Womöglich neue Baustelle für Eigentümer Berggruen: Karstadt-Chef Jennings will offenbar gehen

Womöglich neue Baustelle für Eigentümer Berggruen : Karstadt-Chef Jennings will offenbar gehen

Dem Kaufhauskonzern Karstadt droht nach einem Pressebericht weitere Unruhe: Unternehmenschef Andrew Jennings will seinen Ende des Jahres auslaufenden Vertrag nicht verlängern.
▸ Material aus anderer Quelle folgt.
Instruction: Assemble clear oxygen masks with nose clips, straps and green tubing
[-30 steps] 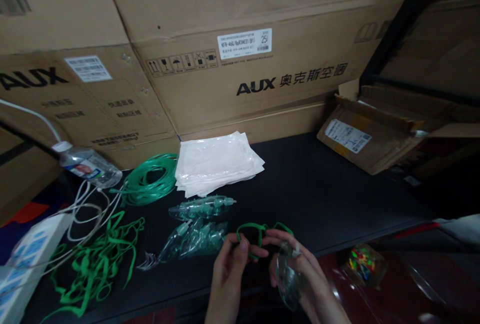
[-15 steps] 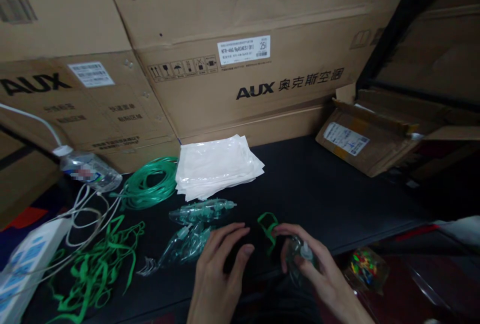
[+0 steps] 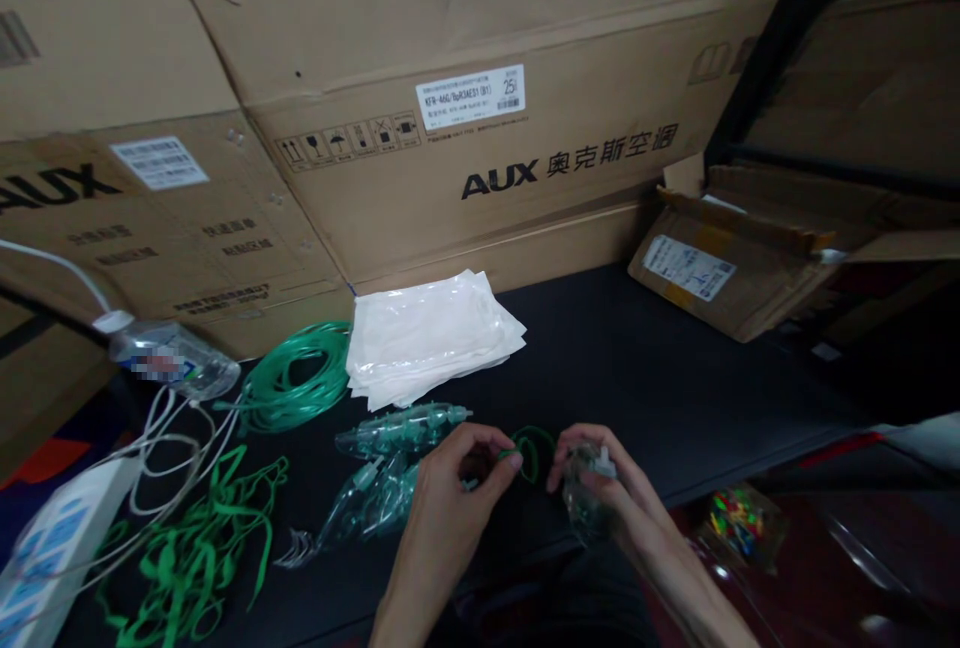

Das berichtet die "Bild am Sonntag" unter Berufung auf Aufsichtsratskreise. Jennings wolle aber bleiben, bis ein Nachfolger gefunden sei. Dem Bericht zufolge wurde die Suche nach einem Nachfolger bereits eingeleitet. Ein Unternehmenssprecher sagte auf Anfrage der "BamS", Karstadt kommentiere Personalfragen grundsätzlich nicht.

Grund für das Ausscheiden des Briten sind dem Bericht zufolge Differenzen über die Strategie zur Sanierung der Kaufhauskette. Unter Berufung auf die Aufsichtsratskreise berichtete die "BamS", die Sanierungspläne von Jennings kämen nicht voran, weil Eigentümer Nicolas Berggruen das Geld für die Modernisierung der Kaufhäuser nicht freigebe.

Jennings hatte Karstadt Anfang 2011 als Wunschkandidat von Berggruen übernommen. Der frühere Chef der südafrikanischen Kaufhauskette Woolworths gilt als erfahrener Manager und "Turnaround-Experte", der angeschlagene Firmen wieder auf die Erfolgsspur setzt.

Berggruen musste sich zuletzt gegen Kritik an seiner Geschäftsführung zur Wehr setzen. Er hatte 2010 die Kaufhauskette nach der Pleite des Touristik- und Handelskonzerns Arcandor übernommen und damit vor dem Aus bewahrt. Er versprach damals, Arbeitsplätze zu erhalten und die Filialen zu modernisieren.